PROBLEM REQUIREMENTS:
Repeat all the lines below exactly, but omit the pictures.

*** SOURCE MATERIAL ***

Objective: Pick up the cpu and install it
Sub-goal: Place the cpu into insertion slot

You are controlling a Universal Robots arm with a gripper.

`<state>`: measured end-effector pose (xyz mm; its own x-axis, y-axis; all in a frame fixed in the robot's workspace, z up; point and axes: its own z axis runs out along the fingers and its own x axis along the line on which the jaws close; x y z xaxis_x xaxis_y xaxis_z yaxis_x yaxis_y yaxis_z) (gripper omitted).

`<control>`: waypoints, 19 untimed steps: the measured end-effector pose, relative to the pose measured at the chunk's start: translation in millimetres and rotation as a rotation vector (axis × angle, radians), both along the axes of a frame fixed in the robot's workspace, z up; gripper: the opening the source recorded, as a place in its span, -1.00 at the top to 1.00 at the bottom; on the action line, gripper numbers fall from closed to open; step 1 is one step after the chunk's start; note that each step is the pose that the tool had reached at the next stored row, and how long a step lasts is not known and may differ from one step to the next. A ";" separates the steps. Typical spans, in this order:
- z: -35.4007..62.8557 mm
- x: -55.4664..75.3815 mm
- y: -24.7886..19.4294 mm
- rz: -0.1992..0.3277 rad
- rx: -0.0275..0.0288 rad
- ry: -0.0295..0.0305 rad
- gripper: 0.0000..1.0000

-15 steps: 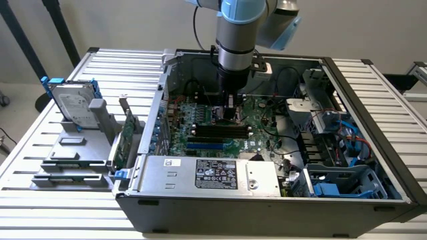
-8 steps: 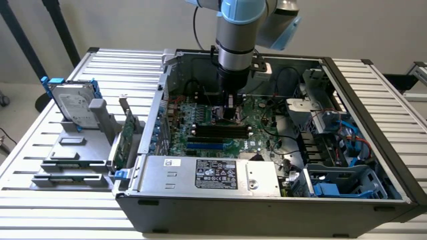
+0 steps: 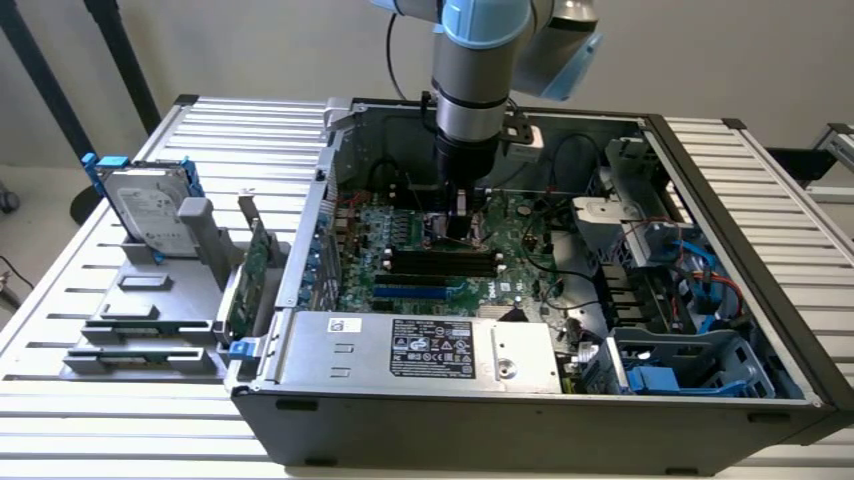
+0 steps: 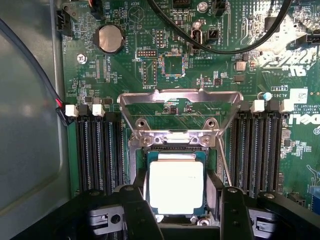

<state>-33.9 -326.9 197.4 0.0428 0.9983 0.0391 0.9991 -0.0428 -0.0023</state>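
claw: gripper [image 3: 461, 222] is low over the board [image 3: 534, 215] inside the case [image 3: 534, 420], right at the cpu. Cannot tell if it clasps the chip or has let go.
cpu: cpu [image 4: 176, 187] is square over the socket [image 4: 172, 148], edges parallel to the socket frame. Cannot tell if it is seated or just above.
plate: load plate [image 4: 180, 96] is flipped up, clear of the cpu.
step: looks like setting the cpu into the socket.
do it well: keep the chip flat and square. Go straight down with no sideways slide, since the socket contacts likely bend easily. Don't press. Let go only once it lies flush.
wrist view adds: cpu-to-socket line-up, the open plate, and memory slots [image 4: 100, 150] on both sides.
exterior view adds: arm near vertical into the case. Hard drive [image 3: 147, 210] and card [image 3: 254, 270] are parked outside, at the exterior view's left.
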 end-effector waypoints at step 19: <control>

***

SOLUTION TO THIS EXERCISE:
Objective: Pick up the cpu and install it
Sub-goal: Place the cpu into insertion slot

You are controlling a Universal Robots arm with a gripper.

`<state>`: measured end-effector pose (xyz mm; its own x-axis, y-axis; all in a frame fixed in the robot's workspace, z up; point and axes: its own z axis runs out along the fingers and its own x axis along the line on which the jaws close; x y z xaxis_x xaxis_y xaxis_z yaxis_x yaxis_y yaxis_z) (gripper omitted).

`<control>`: waypoints, 19 untimed steps: the measured end-effector pose, relative to the pose measured at the chunk's start: translation in millimetres and rotation as a rotation vector (axis × angle, radians), both along the axes of a frame fixed in the robot's workspace, z up; gripper: the opening the source recorded, as a place in its span, -1.00 at the top to 1.00 at the bottom; on the action line, gripper numbers fall from closed to open; step 1 is one step after the chunk's start; note that each step is the pose that the tool had reached at the next stored row, and how long a step lasts is not known and may differ from one step to the next. A ";" separates the steps. Typical spans, in this order:
- z: -35.4007..62.8557 mm
- x: -55.4664..75.3815 mm
- y: -24.7886..19.4294 mm
- rz: -0.1992..0.3277 rad
- rx: -0.0275..0.0288 rad
- ry: -0.0295..0.0305 rad
- gripper: 0.0000..1.0000

-15 steps: 
-8 steps: 
+0 steps: 
+0 steps: 

<state>-33.9 -326.9 197.4 0.0428 0.9983 0.0391 0.9991 -0.0428 -0.0023</state>
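claw: gripper [image 3: 461, 222] is low over the board [image 3: 534, 215] inside the case [image 3: 534, 420], right at the cpu. Cannot tell if it clasps the chip or has let go.
cpu: cpu [image 4: 176, 187] is square over the socket [image 4: 172, 148], edges parallel to the socket frame. Cannot tell if it is seated or just above.
plate: load plate [image 4: 180, 96] is flipped up, clear of the cpu.
step: looks like setting the cpu into the socket.
do it well: keep the chip flat and square. Go straight down with no sideways slide, since the socket contacts likely bend easily. Don't press. Let go only once it lies flush.
wrist view adds: cpu-to-socket line-up, the open plate, and memory slots [image 4: 100, 150] on both sides.
exterior view adds: arm near vertical into the case. Hard drive [image 3: 147, 210] and card [image 3: 254, 270] are parked outside, at the exterior view's left.
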 end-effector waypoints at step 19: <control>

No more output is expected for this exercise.